Когда она вернулась, то полностью погрузилась в работу. Никто из труппы не ушел, не оставил театр, актеры стали работать даже лучше, чем при Грише. У Любы давно был завоеван среди них авторитет. Поначалу она советовалась с Гришей, а однажды, когда у нее случился конфликт с одной артисткой и она спросила мужа, как ей быть, он ответил: "Если хочешь работать в театре, выстраивай свои отношения с артистами сама". В новом сезоне пришла молодежь, ребята с Гришиного курса, который он вел в ГИТИСе. Стали готовиться к гастролям и новым премьерам. Люба хотела воплотить в жизнь все Гришины замыслы. Гриша мечтал поставить спектакль про Ольгу Чехову - звезду кабаре, разведчицу,- и пьеса уже написана, ставить будет режиссер Владимир Алеников. Дело только за малым - нужно найти деньги на постановку.

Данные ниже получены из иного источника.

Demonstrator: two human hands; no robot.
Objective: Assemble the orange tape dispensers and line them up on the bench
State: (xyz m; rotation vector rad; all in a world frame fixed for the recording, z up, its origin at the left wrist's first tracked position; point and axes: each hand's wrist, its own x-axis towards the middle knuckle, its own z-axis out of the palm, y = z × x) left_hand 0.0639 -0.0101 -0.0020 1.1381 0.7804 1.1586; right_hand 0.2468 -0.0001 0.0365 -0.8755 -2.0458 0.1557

Пока были живы Гриша и Любина мама, она была абсолютно счастлива, она была защищена от всех превратностей судьбы. На премьере "Шанса" присутствовали друзья, Федор Чеханков, Виктор Шендерович, хвалили, морально поддержали, порадовались за Любу. Теперь в театре нет такого бомонда, который ходил туда при Грише. Многие сами отпали, от некоторых Люба отошла, но ведь самых близких тоже не стало, например, Гриши Горина, Аллочки Балтер...
Гриша и Люба почти никогда не ссорились, разве что по поводу детей, которых Гриша не хотел. Как только Люба заводила разговор на эту тему, так он спрашивал ее: "А как же я?" Что на это Люба могла ему возразить?
Они завели собаку, кокер-спаниеля Шери, и избаловали ее себе на радость. А сейчас в Любиной квартире звенит детский голосок, и это, с одной стороны, кажется странным, потому что здесь всегда журчал бархатный Гришин баритон, да веселый лай Шери, да смех Любы. И вдруг - голос девочки где-то в глубине большой квартиры, которая то болтает что-то, то напевает. Это Василиса. Она появилась в Любином доме вместе со своим папой, Михаилом, и с собакой-дворняжкой, которую Шери приняла ласково и даже пустила в свое кресло.